■ **Exercise requirements**
Copy all lines of the listing that include the string "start".

■ **Material provided**
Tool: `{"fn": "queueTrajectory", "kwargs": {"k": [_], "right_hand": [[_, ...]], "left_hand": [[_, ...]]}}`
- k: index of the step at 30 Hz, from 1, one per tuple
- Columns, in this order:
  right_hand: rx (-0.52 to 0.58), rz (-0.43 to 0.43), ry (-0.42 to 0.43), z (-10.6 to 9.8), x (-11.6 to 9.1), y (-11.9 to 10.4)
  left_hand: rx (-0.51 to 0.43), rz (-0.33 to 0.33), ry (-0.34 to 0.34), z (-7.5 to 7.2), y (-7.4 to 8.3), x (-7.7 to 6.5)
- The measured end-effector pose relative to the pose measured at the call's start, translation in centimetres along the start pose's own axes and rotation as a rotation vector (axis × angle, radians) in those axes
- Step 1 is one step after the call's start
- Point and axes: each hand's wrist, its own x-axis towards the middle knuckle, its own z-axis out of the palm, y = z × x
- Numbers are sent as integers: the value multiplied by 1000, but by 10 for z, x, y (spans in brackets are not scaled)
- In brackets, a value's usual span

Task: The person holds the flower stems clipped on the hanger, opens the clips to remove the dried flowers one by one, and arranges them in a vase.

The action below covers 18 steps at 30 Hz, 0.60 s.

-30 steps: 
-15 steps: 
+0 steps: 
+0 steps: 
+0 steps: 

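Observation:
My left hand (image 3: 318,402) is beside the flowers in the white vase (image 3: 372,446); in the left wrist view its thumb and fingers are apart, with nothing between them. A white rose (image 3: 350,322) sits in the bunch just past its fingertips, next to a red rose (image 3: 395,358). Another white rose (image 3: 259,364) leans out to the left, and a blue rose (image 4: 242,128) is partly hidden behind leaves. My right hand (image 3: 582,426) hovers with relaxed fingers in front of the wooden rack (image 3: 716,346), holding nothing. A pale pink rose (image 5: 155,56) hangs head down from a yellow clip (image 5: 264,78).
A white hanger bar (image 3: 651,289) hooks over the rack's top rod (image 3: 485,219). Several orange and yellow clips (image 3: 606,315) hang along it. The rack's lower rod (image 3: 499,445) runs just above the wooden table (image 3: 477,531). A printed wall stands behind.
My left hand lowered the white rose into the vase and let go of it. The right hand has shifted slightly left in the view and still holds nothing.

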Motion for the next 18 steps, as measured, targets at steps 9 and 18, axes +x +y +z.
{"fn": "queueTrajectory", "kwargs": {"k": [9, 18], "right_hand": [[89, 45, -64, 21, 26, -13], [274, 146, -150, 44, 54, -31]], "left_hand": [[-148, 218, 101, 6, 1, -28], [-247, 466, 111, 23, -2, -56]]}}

■ **Exercise answer**
- The measured end-effector pose relative to the pose measured at the call's start, translation in centimetres along the start pose's own axes and rotation as a rotation vector (axis × angle, radians) in those axes
- Step 1 is one step after the call's start

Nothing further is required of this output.